I agree. I do a lot of work to justify my worldbuilding, and gods aren't locked in to a contract regardless of what their clerics do. You can still have a schism or heresy, its just doctrinal as opposed to divine. Who says there aren't multiple ways a god will accept worship? The mortals in question, however, may not agree.
If someone betrays Athea, the goddess of nonbelief, she instantly robs them of any powers they might have--and she knows, instantaneously, of the betrayal, so there is zero time between "someone has broken faith with me" and "I have shut down all troublemakers." That is literally the text of the rules in 3e.
You cannot have, for example, a disagreement about whether Bahamut prefers law over good or good over law. He will instantly know what the disagreement is, and he will assuredly have a position, and declare at least one of the factions in error. Any such persons will instantly be stripped of any and all powers derived from him, for exactly as long as they remain in error. He can, of course, change his mind at any time, but presumably he would wait until the moment they have shown true contrition (which, again, he can instantly know because of how 3e divinity works), and then the power instantly comes back on again.

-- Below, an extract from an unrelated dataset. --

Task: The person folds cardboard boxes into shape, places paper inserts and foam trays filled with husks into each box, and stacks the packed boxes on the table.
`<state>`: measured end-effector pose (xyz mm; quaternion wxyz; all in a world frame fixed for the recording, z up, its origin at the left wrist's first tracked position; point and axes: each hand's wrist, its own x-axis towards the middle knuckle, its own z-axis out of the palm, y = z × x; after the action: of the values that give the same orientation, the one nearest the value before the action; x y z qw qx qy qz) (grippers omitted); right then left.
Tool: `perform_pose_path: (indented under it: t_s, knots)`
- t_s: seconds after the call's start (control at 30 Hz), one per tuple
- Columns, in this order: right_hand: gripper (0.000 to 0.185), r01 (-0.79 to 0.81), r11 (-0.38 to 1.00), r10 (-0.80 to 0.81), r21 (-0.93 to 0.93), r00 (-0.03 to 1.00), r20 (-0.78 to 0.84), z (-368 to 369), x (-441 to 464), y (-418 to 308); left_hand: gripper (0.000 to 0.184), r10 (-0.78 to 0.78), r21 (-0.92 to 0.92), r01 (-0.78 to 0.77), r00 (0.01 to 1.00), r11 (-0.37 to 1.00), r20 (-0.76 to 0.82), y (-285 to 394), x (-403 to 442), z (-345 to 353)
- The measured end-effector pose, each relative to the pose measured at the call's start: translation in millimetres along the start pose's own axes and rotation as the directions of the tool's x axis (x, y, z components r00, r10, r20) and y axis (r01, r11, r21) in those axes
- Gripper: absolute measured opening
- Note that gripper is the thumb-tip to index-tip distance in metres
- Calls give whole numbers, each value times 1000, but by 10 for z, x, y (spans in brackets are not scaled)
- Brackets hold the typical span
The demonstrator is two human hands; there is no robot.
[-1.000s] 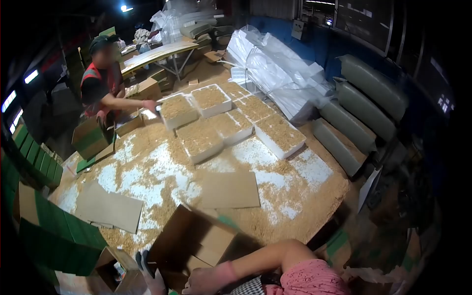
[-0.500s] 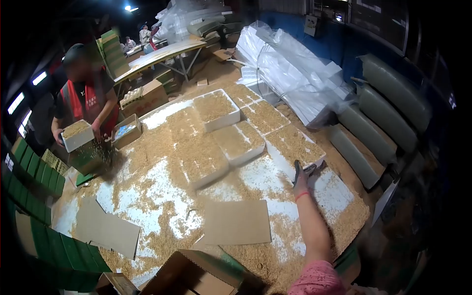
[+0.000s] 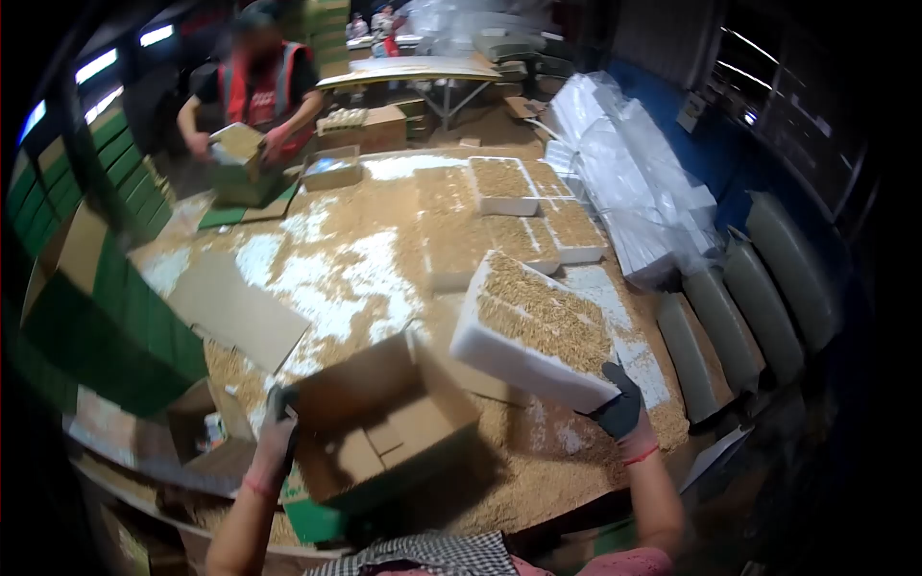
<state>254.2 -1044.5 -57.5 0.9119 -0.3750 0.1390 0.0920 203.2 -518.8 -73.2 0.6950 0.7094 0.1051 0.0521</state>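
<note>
My left hand (image 3: 278, 432), in a dark glove, is closed on the left rim of an open cardboard box (image 3: 384, 437). That box is brown inside and green outside, with loose cardboard strips on its floor. My right hand (image 3: 622, 408), also gloved, grips the near right corner of a white foam box (image 3: 523, 363). The foam box is tilted above the table beside the cardboard box. Tan husks (image 3: 543, 307) fill it to the top, and whatever lies under them is hidden.
More husk-filled foam boxes (image 3: 509, 204) stand on the husk-strewn table (image 3: 355, 274). A flat cardboard sheet (image 3: 240, 307) lies left. Green boxes (image 3: 115, 307) are stacked beyond it. Grey sacks (image 3: 691, 355) line the right side. Across the table, a person (image 3: 264, 91) holds a foam box.
My right hand has lifted the foam box off the table and brought it nearer and left. My left hand has come into view on the cardboard box, which now sits farther onto the table.
</note>
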Motion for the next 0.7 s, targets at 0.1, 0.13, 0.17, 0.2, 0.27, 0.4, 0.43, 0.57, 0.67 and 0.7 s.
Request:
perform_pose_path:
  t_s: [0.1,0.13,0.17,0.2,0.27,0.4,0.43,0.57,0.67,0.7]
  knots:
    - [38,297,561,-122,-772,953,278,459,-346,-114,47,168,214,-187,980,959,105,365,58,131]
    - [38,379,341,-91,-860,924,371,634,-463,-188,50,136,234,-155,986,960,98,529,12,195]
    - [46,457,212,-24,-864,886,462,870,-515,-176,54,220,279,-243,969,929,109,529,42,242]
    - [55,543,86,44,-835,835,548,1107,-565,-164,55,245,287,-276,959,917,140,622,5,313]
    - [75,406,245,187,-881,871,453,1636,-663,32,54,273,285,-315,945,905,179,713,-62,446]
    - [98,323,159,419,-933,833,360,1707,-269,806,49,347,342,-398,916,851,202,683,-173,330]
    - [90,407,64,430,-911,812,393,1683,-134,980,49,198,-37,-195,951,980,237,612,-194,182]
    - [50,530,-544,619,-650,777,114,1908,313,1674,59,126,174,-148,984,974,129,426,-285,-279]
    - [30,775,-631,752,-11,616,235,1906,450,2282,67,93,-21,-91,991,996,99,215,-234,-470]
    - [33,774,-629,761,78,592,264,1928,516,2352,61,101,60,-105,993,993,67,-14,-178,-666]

There can be no possibility of a genuine doctrinal disagreement, because anyone who actually strays is instantly depowered, and losing your powers is a
pretty flippin obvious reason for people to decide you're dead wrong.
You can't have secret traitors pretending to be faithful. You can't have honest-mistake zealots believing that they're doing the right thing while actually committing horrible evils. You can't even really have heterodoxy, because the deity herself can simply pop in and clarify exactly what they want, and anyone who continues to disobey, well, they were told what was correct, time to cut them off from the divine credit card.